Descubra como os primeiros sinais do quadro e o cenário atual pelo mundo.

É muito comum que os sintomas da demência em idosos sejam confundidos com os do processo natural do envelhecimento. Mesmo com o avanço da medicina, ainda há um elevado número de casos que só são diagnosticados na fase moderada ou avançada, ou que nunca chegam a serem diagnosticados.

A identificação da demência logo no início pode contribuir com que o paciente e seus familiares planejem melhor seu futuro, organizem sua vida cotidiana e iniciem um tratamento, seja com medicamentos ou não. Tais tratamentos podem aliviar os sintomas e preservar as capacidades da pessoa por mais tempo, garantindo-lhe maior qualidade de vida. Entenda, portanto, quais são os sinais e sintomas da demência em idosos no texto a seguir.

O que é a demência?

Trata-se de um termo usado para classificar todo tipo de doença que prejudica progressivamente as capacidades de um indivíduo, afetando o intelecto, a memória, o raciocínio, as reações comportamentais e as habilidades sociais.

Existem vários tipos de demência, as mais comuns são: Alzheimer, popularmente chamado de “mal de Alzheimer”, Demência Vascular, Doença de Parkinson, Demência Frontotemporal e Demência provocada pelo álcool.

Quem desenvolve a doença?

Pode acontecer em qualquer idade, mas é muito comum que a demência apareça após os 65 anos. Entretanto, vale salientar que ela não faz parte do envelhecimento natural de todos, ou seja, nem todo idoso possui demência.

Quais são os sinais da demência?

Os sintomas da demência em idosos no início podem ser muito sutis, mas há alguns sinais que podem ser observados, como:

  • Mudanças de personalidade
  • Perda de memória constante e que piora com o passar do tempo
  • Confusão
  • Diminuição e perda da capacidade de realizar tarefas diárias
  • Isolamento e apatia
  • Alteração da atenção e da orientação
  • Problemas com a linguagem
  • Dificuldades no pensamento abstrato

Caso haja suspeita de algum quadro clínico, é importante que ela seja levada ao médico para um diagnóstico apurado, pois é muito fácil que os sintomas de demência sejam confundidos com depressão grave, carências de vitaminas, alterações hormonais, entre outras patologias.

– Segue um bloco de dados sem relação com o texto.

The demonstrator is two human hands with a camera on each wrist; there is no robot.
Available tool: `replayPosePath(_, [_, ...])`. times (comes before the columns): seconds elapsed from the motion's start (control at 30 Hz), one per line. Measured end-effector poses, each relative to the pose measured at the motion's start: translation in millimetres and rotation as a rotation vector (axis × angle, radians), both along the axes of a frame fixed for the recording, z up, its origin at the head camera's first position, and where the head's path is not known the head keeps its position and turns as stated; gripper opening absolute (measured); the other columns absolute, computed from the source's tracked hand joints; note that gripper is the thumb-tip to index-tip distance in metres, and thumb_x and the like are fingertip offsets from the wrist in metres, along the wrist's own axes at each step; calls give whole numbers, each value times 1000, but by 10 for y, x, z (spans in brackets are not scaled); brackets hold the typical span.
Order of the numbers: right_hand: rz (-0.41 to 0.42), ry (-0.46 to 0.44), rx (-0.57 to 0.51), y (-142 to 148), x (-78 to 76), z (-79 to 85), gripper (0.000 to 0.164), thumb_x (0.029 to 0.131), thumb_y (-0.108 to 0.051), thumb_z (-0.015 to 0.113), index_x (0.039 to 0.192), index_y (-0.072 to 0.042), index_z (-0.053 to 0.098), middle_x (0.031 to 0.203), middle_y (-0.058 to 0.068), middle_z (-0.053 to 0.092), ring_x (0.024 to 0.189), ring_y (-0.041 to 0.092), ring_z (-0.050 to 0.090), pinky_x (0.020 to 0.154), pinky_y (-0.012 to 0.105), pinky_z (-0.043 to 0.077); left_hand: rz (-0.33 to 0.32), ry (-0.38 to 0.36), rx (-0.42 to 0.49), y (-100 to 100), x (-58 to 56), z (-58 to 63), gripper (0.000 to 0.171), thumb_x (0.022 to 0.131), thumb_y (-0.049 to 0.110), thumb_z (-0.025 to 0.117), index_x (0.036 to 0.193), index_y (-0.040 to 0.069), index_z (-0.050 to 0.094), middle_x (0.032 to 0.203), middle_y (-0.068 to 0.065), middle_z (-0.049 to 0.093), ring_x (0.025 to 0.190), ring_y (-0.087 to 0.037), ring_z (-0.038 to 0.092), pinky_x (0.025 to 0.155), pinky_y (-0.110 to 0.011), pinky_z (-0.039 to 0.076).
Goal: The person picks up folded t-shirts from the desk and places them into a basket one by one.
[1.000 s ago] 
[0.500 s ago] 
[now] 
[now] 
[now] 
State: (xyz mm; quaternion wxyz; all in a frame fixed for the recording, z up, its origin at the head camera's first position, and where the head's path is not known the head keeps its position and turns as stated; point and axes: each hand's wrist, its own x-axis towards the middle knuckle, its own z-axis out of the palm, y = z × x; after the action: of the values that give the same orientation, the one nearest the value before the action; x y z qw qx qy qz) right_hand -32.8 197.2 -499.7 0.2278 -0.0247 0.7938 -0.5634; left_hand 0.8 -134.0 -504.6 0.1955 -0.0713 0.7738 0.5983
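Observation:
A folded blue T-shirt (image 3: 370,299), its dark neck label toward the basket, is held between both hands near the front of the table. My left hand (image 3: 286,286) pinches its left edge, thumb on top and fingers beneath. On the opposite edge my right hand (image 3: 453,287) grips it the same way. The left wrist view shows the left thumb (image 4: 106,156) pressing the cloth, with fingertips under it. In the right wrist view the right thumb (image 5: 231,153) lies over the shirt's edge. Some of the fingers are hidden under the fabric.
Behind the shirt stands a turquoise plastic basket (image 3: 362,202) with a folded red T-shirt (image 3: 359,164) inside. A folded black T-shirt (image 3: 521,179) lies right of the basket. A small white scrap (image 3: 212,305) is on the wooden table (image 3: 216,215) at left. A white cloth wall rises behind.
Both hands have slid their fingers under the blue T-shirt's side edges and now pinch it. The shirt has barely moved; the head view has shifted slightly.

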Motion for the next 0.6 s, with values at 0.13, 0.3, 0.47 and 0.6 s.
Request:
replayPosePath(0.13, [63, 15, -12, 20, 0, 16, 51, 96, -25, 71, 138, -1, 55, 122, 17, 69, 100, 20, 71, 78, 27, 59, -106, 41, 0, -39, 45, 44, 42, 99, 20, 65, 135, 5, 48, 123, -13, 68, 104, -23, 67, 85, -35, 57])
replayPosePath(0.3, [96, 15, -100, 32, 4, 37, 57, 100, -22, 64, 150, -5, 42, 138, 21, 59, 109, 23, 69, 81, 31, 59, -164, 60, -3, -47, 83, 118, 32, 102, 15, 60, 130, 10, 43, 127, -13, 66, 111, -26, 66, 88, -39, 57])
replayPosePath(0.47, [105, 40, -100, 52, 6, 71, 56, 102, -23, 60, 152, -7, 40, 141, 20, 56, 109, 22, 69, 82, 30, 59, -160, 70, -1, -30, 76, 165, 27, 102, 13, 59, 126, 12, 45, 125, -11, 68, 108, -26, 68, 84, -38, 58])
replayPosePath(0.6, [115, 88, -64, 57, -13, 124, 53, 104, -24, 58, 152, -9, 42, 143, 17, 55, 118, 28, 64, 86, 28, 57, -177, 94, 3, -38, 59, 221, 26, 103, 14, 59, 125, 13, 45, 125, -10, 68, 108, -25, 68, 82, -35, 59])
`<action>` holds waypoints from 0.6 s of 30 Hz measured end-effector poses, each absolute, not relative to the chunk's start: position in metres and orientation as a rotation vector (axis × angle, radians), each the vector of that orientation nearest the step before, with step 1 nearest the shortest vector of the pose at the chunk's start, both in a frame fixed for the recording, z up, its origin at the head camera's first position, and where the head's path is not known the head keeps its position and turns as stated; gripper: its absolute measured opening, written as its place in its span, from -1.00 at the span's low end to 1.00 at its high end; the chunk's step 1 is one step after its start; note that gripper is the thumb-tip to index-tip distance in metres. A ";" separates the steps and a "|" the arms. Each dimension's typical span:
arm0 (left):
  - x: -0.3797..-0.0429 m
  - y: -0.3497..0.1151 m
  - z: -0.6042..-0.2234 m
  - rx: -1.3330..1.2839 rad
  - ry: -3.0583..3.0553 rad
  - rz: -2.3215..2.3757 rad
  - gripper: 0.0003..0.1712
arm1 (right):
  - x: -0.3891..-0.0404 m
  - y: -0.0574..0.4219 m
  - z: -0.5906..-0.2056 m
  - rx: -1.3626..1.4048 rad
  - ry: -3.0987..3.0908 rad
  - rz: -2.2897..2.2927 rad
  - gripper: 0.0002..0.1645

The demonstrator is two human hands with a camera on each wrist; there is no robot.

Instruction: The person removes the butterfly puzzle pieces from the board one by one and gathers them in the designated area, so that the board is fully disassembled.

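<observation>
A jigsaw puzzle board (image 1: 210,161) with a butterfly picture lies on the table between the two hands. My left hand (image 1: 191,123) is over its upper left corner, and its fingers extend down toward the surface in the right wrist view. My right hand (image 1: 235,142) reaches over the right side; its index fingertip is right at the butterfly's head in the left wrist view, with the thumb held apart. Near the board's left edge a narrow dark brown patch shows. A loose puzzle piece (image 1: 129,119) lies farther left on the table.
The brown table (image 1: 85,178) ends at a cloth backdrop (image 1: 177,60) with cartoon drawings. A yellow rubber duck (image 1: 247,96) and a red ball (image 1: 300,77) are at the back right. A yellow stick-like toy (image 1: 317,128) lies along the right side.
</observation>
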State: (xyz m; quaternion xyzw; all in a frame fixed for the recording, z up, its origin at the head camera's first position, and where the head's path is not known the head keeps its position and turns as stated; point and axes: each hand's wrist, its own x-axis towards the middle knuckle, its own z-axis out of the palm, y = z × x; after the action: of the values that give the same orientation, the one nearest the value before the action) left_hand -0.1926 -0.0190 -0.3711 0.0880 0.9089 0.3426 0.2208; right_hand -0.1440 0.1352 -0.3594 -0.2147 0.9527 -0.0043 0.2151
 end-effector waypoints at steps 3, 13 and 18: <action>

E somente um médico poderá dizer o que é e qual o tratamento.

Presença da demência no mundo

A Organização Mundial da Saúde estima que atualmente existem, aproximadamente, 47,5 milhões de pessoas com demência no mundo, número que pode triplicar até o ano de 2050. E entre todos os tipos de demência, o mal de Alzheimer é o mais comum, representando entre 50% a 70% dos casos.  

A dificuldade do auto reconhecimento

Segundo o médico Dráuzio Varela, “muitas vezes, a pessoa de idade não reconhece que tem problemas seríssimos. Apesar de não gravar mais na memória nenhum acontecimento recente, acha que ela funciona muito bem”. Por isso pode ser difícil conseguir levar a pessoa ao médico por vontade própria.

A dica é comunicar-se com ela de forma calma e atenciosa, tentando não a sobrecarregar de informações. Algo que pode funcionar é achar outro motivo para ir ao médico, como um check-up geral para ambos ou avaliar a tensão cardiovascular, por exemplo. O diagnóstico correto e precoce é fundamental para o tratamento da demência.